Adolf Hitler and his Nazis set out to wipe an entire people from the
face of the Earth; to do so, they set up factories for mass murder
and set their best "scientists" to work on discovering the most
efficient way to kill people and to dispose of their bodies.
Some 10,000 men, women and children were murdered every single day
day after day, week after week, month after month in Auschwitz.
And Hitler came close to succeeding in his nefarious goal: Fully one-
third of the world´s pre-war Jewish population died in the gas
chambers.
It is no exaggeration to say that Auschwitz today represents nothing
less than the world´s largest Jewish cemetery but with no final
resting place for its victims.
For the first time in its history, the United Nations (whose founding
members did little to stop the Holocaust while it was happening)

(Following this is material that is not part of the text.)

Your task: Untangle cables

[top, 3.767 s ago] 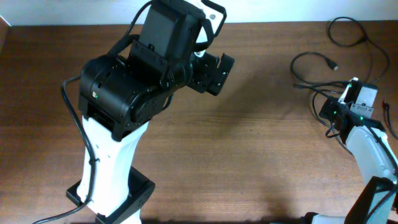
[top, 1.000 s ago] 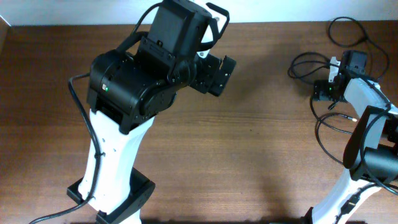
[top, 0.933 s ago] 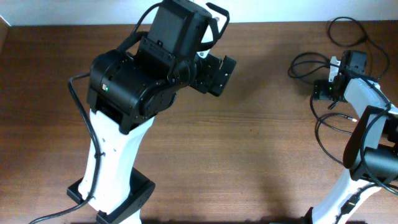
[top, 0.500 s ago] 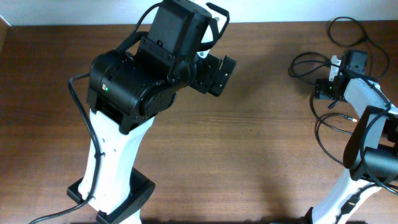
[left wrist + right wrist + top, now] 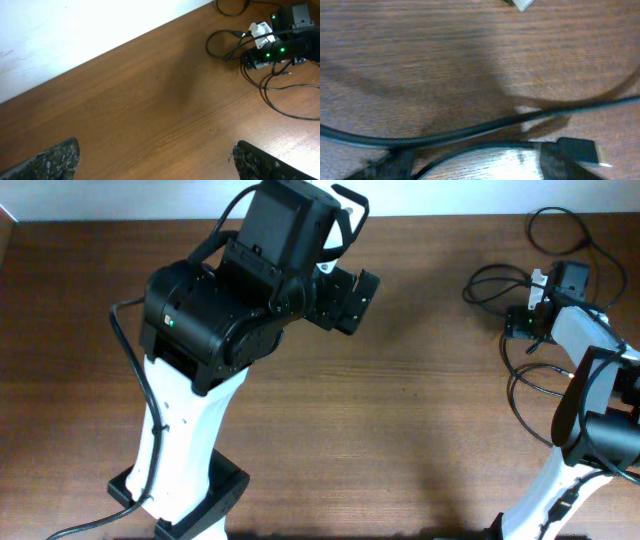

commemorated the liberation of Auschwitz (ironically enough, by a
regime that itself left a brutal and horrific legacy of mass murder
in Ukraine and in Stalin´s gulags).
In a pointed reminder that the sentiments of generations gone have
not yet receded, most Arab states disgustingly boycotted the
ceremony.
Today, meanwhile, representatives of 40 nations including Vice
President Cheney will gather at Auschwitz to commemorate its
liberation.
Since then, the world has seen other examples of attempted genocide
(a word that was coined specifically to describe the Holocaust) in
places like Rwanda and Bosnia and in Iraq, where Saddam Hussein
used weapons of mass destruction in his effort to exterminate his
country´s Kurds.
Much of the world (including, sadly, America) stood by as Saddam
gassed his own people.
Today, however, Saddam is gone from power thanks to the Coalition
of the Willing.
In three days, the Iraqi people will go to the polls, free to choose
their own leaders and free from the threat that Saddam Hussein
himself represented.
President Bush, who in 2003 visited Auschwitz, said yesterday that
the lesson of the death camps is "the need for people to oppose evil
wherever it exists."
Too often, the world has ignored that lesson.